The waitress blushes and leaves.
==
She is armed with experience in political negotiation and international trading alliances and a handgun, tucked cool and metallic against her back.
And when she is forced to shoot (they come from nowhere, materializing at her left, and when she looks for John, he isn’t there), she does it unwaveringly, load lock and fire and with none of the finesse he’s taught her since. Her aim isn’t perfect, but the shots fly true, and John’s face is white by the time he makes it over to her.
It hits her then, not the killing (not really, not yet), but the dying, and she’s suddenly on her knees in the dirt, too shaky to stand. He’s beside her, a hand gripping her thigh, keeping her here, keeping her focused.
“Come on Elizabeth,” he says, but his voice wavers just the slightest bit, and she wonders where they are, who they’ve become, that they’ve accepted one day they may all die like this.
==
He finds her late at night, sitting alone in the front of a jumper, regrets on the surface but maybe something like relief and freedom underneath. It’s not surprising, really. He has an uncanny knack for being able to search her out, and she doesn’t suppose she’s made it very difficult to be found at the moment.
He joins her in the copilot seat (Ford’s seat, she remembers) and she meets his gaze, unconcerned with what it could mean.
“Dying is inevitable,” she says.
She allows him to pull her to him, gentle but firm, fingers lacing and locking and she’s caught in how everything they were before is what they can’t return to.
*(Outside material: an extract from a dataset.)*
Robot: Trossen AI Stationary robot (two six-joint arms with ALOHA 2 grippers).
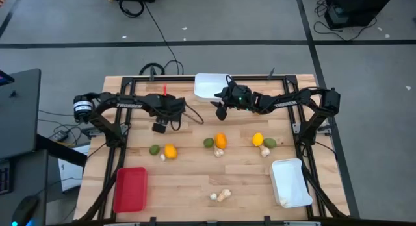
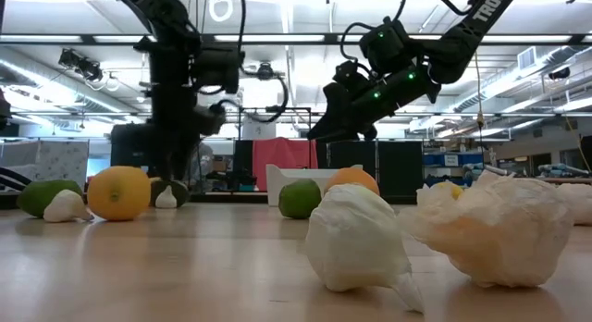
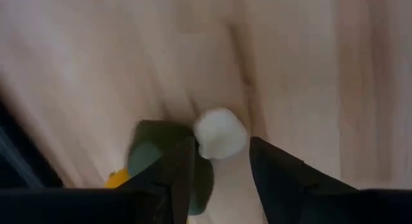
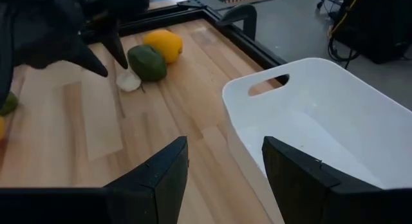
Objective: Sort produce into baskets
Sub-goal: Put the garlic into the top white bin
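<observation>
The left gripper point(image 1: 160, 127) hangs from an arm stretched rightward over the far left of the table point(image 1: 195, 180), fingers pointing down, partly open and empty above a small white mushroom piece point(image 3: 220, 133) beside a green fruit point(image 3: 149, 153). The right gripper point(image 1: 221, 112) reaches leftward near the far white basket point(image 1: 207, 85), raised off the table, fingers partly open and empty. Produce lies in a row across the middle: a green fruit and orange fruit point(image 1: 170, 150) at left, a central group point(image 1: 220, 141), and a right group point(image 1: 263, 142). The red basket point(image 1: 130, 189) sits near left, the second white basket point(image 1: 290, 182) near right, with bare wood between them except two mushroom pieces point(image 1: 221, 195).
</observation>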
And when she looks back later (memories escape like a box of spilled photographs; his hand at her neck, sliding down her back, fingers tracing scars, counting ribs, his kiss strong and insistent and tasting of promise with a faint hint of failure), after it happens the first time and they’re still surviving (together now, it really is that simple) over coffee and arguments with Rodney and long jogs through the city, she understands living on borrowed time.
==
She dies, of course.
It was never about the if, only ever about the when.
==
But then again, she survives, too.
Sometimes there’s a twist (nanites or quantum mirrors or second chances that defy inevitability), and for awhile she’s stuck in the what if and how because if there is surviving against the odds, then there is time travel and miracle cures and the familiar is so close it almost hurts.
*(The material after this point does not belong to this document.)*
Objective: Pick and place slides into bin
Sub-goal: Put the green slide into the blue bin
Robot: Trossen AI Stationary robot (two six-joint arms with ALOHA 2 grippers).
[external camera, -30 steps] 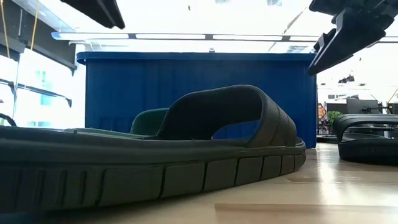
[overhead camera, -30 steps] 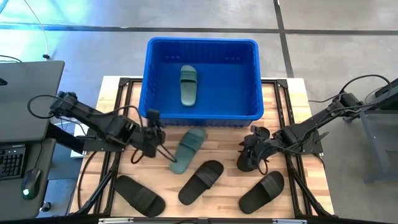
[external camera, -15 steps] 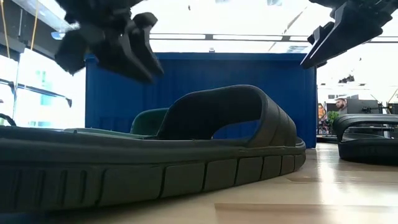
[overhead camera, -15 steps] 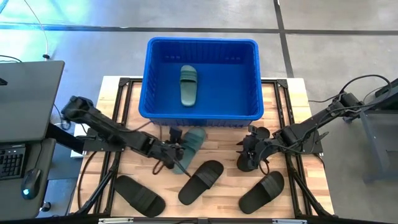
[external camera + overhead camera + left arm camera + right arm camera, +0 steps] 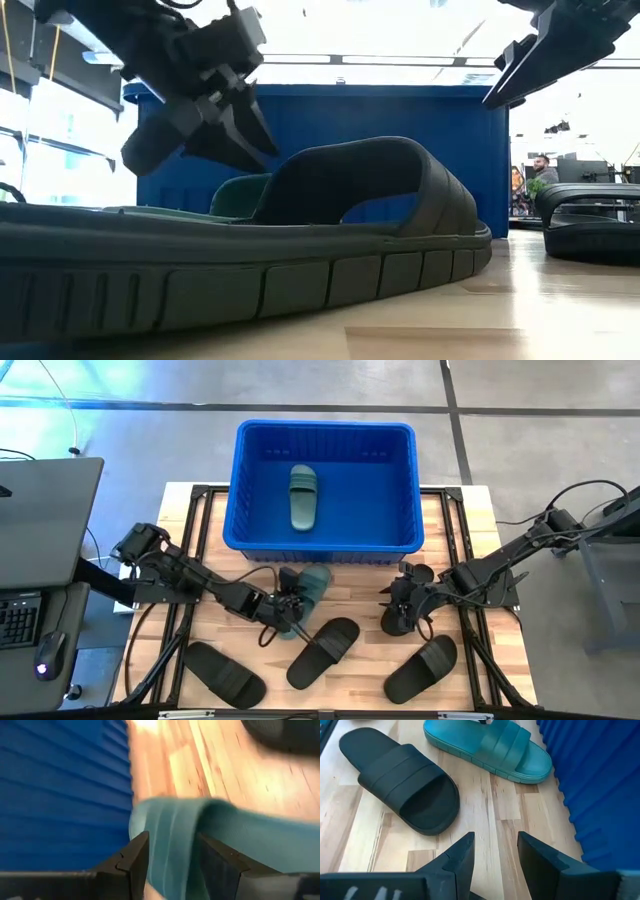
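The left hand (image 5: pixel 284 607), fingers spread wide, straddles the green slide (image 5: pixel 303 596) lying on the worktop (image 5: pixel 360 660) just before the blue bin (image 5: pixel 325 550), so next I'd expect a squeeze and lift, while the right hand (image 5: pixel 400 610) waits open nearby.

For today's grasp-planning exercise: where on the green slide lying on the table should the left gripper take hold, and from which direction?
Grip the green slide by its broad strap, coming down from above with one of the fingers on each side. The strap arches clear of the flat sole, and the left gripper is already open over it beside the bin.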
In the end (not really, because she knows how that story goes), she is Elizabeth, whole or not quite, but breathing and thinking and just starting over with that is okay.
John struggles to find the words to reassure her, slides into a Russian proverb. “Where you have lived; you are reborn.”
And he puts the Ancient emphasis in all the wrong places (where I am from, I was born, she thinks), but it doesn’t matter; he might be on to something anyway.